The Amazing Okefenokee
The Okefenokee Swamp is one of those incredible places that paddlers see on a map, hear about around campfires, and eagerly await the opportunity explore its interior. The best time to visit the park is from late October through March. Bugs are down, daytime temperatures are perfect, there’s less chance of rain, and the wildlife is abundant. The park service limits paddling options to 12 different trails, ranging from 2-day to 5-day trips, and have it set up so separate groups should never meet up; this planning, along with the vastness of the place, offer a truly primitive back country experience.

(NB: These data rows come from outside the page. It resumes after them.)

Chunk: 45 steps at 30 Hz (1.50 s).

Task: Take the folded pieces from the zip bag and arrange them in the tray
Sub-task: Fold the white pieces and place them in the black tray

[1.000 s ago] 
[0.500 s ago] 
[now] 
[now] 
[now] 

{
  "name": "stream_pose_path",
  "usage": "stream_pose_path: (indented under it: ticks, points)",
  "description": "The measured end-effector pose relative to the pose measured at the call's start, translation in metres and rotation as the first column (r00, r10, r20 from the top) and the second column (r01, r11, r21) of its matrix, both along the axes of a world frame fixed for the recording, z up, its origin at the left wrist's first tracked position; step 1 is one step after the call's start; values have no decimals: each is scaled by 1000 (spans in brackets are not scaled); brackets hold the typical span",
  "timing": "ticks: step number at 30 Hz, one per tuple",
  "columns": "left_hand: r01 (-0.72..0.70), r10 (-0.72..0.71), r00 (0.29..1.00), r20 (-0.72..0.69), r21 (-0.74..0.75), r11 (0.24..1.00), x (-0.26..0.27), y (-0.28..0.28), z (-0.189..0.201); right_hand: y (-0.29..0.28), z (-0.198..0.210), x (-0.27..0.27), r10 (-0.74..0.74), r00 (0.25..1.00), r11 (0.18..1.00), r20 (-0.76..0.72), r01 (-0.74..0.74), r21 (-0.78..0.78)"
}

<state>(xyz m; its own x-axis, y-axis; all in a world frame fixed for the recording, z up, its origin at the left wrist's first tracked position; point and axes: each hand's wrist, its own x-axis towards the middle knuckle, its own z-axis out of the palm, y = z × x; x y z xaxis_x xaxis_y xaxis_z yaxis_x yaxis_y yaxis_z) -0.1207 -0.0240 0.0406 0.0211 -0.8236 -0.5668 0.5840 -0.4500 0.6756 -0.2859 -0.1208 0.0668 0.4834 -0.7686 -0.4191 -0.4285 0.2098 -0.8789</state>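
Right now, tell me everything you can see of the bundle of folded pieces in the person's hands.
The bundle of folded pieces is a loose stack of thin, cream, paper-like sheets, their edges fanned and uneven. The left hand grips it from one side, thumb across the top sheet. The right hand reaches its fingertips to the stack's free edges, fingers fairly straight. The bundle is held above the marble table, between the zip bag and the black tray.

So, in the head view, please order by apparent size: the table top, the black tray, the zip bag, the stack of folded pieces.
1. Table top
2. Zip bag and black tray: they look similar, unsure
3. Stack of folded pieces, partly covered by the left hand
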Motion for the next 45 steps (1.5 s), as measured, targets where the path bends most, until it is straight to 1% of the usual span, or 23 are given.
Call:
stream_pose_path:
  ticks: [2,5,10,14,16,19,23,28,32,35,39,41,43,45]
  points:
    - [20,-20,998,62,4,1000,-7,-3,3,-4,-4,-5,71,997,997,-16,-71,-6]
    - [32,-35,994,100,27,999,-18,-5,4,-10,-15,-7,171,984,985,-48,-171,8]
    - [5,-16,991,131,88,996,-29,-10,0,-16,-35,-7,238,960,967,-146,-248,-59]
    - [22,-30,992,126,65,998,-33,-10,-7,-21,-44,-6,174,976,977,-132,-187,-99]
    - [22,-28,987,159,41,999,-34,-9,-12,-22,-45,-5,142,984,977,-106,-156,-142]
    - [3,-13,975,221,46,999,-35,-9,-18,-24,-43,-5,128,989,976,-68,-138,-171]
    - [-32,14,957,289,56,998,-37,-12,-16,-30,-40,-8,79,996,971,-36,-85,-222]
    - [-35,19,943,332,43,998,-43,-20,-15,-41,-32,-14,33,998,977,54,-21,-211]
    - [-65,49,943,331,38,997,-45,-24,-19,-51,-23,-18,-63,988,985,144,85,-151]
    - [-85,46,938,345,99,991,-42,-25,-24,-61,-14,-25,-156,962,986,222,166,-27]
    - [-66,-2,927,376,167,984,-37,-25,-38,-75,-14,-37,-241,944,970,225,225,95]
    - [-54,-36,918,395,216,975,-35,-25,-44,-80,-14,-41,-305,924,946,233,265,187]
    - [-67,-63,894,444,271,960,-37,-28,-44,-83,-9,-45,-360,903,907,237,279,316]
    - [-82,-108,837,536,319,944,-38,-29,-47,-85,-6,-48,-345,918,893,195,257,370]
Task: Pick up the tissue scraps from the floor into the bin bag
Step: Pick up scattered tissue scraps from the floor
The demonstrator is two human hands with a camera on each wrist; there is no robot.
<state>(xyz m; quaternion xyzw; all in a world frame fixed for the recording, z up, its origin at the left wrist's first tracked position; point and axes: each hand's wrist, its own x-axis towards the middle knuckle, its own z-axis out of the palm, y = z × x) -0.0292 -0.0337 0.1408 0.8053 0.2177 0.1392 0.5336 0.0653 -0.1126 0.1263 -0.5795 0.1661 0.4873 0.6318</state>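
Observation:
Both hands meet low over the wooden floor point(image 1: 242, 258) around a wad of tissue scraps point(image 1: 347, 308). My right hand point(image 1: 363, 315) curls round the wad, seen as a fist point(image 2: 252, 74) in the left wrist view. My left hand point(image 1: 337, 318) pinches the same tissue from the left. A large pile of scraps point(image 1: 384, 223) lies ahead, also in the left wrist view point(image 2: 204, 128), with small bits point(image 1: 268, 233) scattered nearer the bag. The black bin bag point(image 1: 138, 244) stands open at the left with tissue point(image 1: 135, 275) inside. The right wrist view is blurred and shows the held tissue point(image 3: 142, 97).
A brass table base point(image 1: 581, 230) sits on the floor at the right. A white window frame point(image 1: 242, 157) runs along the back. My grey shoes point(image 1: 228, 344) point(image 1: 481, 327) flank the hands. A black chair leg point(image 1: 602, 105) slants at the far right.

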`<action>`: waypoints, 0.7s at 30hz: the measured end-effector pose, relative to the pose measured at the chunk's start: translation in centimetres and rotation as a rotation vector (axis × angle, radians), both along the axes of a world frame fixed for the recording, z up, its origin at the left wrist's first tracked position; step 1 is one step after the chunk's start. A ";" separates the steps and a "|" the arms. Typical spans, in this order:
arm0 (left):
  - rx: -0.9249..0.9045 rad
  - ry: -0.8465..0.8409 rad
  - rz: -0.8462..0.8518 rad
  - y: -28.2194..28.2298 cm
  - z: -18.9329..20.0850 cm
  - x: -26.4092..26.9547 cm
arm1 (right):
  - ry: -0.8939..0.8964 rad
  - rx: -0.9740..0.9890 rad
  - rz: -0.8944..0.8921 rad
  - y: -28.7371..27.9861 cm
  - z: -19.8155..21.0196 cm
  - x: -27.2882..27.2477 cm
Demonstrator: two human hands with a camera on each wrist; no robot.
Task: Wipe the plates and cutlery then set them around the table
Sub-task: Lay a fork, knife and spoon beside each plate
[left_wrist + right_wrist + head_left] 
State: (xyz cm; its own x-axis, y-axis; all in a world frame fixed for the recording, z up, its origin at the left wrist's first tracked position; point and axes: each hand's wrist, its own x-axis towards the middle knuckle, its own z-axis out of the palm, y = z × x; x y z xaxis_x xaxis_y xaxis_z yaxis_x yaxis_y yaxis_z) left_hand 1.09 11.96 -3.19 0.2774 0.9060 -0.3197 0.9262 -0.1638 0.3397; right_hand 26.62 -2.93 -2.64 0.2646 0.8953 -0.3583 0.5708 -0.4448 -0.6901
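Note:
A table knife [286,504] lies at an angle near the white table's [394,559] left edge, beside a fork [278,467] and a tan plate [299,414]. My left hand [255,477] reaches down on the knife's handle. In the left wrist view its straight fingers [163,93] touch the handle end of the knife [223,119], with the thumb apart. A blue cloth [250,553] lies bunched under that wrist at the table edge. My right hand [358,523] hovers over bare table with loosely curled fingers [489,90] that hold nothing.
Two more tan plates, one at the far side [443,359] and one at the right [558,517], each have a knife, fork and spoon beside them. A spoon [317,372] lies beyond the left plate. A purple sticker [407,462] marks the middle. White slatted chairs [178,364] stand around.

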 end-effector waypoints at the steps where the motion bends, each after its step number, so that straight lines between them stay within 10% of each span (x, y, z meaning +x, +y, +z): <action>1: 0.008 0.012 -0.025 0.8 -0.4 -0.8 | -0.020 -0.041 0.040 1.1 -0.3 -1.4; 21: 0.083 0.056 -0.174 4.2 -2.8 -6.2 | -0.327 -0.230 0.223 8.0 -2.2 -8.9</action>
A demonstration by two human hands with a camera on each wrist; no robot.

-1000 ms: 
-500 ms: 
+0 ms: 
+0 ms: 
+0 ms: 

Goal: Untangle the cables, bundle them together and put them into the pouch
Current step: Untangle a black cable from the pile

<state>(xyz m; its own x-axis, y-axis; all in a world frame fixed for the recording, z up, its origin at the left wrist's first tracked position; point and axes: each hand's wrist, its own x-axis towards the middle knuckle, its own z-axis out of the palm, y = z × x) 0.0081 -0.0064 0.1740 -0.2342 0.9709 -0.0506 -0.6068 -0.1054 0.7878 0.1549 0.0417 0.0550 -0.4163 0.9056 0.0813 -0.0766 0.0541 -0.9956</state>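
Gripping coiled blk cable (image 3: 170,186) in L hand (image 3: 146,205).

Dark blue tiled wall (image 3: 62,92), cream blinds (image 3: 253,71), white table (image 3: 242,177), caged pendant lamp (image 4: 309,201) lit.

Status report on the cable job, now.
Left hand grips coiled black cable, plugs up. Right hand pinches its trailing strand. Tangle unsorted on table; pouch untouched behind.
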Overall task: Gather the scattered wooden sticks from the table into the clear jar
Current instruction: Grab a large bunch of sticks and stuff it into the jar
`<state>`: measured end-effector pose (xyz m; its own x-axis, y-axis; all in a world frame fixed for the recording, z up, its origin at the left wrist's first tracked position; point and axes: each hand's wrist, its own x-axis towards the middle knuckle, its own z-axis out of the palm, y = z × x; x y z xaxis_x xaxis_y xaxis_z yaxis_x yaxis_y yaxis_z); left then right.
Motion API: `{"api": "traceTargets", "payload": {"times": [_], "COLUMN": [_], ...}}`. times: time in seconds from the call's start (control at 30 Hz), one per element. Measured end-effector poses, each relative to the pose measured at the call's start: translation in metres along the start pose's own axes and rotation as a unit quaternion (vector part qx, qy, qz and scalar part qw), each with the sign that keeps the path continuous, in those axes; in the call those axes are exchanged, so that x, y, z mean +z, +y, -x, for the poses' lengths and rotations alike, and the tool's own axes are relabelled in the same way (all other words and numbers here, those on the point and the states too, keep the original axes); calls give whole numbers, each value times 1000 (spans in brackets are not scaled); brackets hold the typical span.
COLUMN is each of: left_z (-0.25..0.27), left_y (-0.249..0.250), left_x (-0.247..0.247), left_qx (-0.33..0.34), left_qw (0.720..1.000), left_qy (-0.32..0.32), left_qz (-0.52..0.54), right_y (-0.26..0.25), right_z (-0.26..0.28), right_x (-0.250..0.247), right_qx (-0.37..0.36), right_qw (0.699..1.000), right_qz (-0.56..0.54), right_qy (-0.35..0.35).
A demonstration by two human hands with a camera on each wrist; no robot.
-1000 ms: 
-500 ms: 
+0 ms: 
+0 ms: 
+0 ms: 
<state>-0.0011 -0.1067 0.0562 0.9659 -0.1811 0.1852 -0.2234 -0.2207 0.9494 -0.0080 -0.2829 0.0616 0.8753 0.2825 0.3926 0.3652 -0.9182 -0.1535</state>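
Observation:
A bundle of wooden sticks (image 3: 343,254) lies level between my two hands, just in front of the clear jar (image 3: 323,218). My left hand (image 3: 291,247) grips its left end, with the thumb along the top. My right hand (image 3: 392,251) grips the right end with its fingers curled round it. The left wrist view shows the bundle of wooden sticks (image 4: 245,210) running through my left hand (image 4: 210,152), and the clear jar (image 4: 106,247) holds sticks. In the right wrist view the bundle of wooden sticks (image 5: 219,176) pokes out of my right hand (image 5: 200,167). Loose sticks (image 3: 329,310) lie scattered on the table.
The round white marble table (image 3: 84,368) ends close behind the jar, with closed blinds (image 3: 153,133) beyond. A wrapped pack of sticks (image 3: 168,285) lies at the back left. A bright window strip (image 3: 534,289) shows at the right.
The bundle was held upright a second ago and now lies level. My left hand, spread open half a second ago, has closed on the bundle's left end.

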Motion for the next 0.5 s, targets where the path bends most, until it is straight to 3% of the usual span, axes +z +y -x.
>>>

Established in 1937, the Okefenokee Refuge covers more than 600 square miles and contains nearly 354,000 acres of designated wilderness. A number of fresh water springs feed the Refuge, which in turn gives birth to two well-known rivers, the Suwannee and the St. Mary’s. Though pure and clean, the Refuge’s waters are stained dark from the tannic acid in decaying vegetation. Species abundance is breathtaking: black bears, otters, sand hill cranes, ospreys, alligators, bald eagles, yellow-fringed orchids and pitcher plants all find home in the Okefenokee.
The swamp contains numerous lakes and cypress-covered islands, along with expanses of open terrain; prairies cover about 60,000 acres of the swamp. Once forested, these large marshes were created during periods of severe drought, when fires burned out vegetation and some of the top layers of peat. The remaining peat deposits, up to 15 feet thick, cover much of the swamp floor. These deposits are so unstable in spots that one can cause trees and surrounding bushes to tremble by stomping the surface. In fact, Okefenokee is a European rendition of the Indian words meaning “land of the trembling earth.”
Paddling the swamp in October or November you will experience the beginning of fall migration. Sandhill cranes, bald eagles, and warblers in great numbers start to appear. Black bears increase their feeding to get ready for their hibernation. With the cooler temperatures, the cypress needles become rust and yellow in color, and the sweet gum leaves turn electric red, then fall carpeting the swamp floor. Temperatures drop, and nights can become very cool.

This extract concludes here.